Task objective » Locate the line that contains "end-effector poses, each". Print it and each following line through the end of the listing, verbatim, and nothing more.

Recorded data »
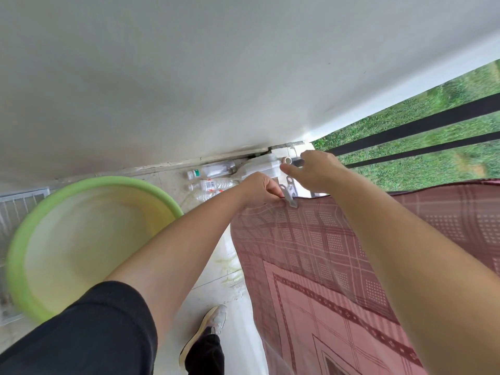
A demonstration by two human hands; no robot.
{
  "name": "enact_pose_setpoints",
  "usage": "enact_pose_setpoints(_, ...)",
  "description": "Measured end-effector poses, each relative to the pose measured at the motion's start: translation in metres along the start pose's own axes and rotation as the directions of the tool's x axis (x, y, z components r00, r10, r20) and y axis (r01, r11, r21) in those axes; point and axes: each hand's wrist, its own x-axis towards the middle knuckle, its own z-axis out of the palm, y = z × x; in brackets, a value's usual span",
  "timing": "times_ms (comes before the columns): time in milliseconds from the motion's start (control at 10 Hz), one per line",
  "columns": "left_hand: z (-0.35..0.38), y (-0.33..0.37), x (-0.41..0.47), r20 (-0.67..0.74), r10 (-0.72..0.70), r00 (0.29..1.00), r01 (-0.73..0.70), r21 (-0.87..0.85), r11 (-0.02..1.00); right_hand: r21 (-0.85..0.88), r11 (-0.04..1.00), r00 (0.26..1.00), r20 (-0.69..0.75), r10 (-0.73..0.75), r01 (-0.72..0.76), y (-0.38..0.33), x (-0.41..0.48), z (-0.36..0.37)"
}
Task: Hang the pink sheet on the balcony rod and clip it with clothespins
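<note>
Resting left of the arms, a green tub (54,220) sits on the floor. The left hand (258,186) pinches a grey clothespin (290,197) onto the sheet (311,255), pink with checked borders, draped over the rod (290,159). Just beyond, the right hand (315,169) grips that rod's end.

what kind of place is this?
Likely a home balcony used for drying laundry: dark railing bars with grass beyond, a pink sheet draped over a rod, and a green wash basin.

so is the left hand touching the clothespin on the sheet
Touching. The head view shows the left hand with its fingertips pinched on the top of the grey clothespin, which sits on the upper edge of the pink sheet; no gap shows between them.
</note>
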Motion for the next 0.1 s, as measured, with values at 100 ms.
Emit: enact_pose_setpoints(100, -0.0002, 0.0043, -0.0111, -0.066, -0.002, 0.998, 0.011, 0.127, 0.992, 0.055, 0.998, 0.970, -0.244, -0.019, 0.034, -0.0041, -0.0098, -0.0030)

Response area »
  "description": "Measured end-effector poses, each relative to the pose measured at the motion's start: translation in metres along the start pose's own axes and rotation as the directions of the tool's x axis (x, y, z components r00, r10, r20) and y axis (r01, r11, r21) in those axes; point and axes: each hand's wrist, its own x-axis towards the middle knuckle, its own z-axis out of the palm, y = z × x; in brackets, a value's usual span",
  "timing": "times_ms (comes before the columns): time in milliseconds from the motion's start (control at 10 Hz), one per line",
  "columns": "left_hand: z (-0.35..0.38), y (-0.33..0.37), x (-0.41..0.47), r20 (-0.67..0.74), r10 (-0.72..0.70), r00 (0.29..1.00), r01 (-0.73..0.70), r21 (-0.87..0.85), r11 (-0.02..1.00); right_hand: r21 (-0.85..0.88), r11 (-0.04..1.00), r00 (0.26..1.00), r20 (-0.69..0.75), r10 (-0.73..0.75), r01 (-0.72..0.76), y (-0.38..0.33), x (-0.41..0.48), z (-0.36..0.37)"
}
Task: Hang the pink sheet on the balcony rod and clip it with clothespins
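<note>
Resting left of the arms, a green tub (54,220) sits on the floor. The left hand (258,186) pinches a grey clothespin (290,197) onto the sheet (311,255), pink with checked borders, draped over the rod (290,159). Just beyond, the right hand (315,169) grips that rod's end.

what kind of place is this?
Likely a home balcony used for drying laundry: dark railing bars with grass beyond, a pink sheet draped over a rod, and a green wash basin.

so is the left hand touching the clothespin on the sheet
Touching. The head view shows the left hand with its fingertips pinched on the top of the grey clothespin, which sits on the upper edge of the pink sheet; no gap shows between them.
</note>
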Motion for the next 0.1 s, as measured, with values at 100 ms.
Emit: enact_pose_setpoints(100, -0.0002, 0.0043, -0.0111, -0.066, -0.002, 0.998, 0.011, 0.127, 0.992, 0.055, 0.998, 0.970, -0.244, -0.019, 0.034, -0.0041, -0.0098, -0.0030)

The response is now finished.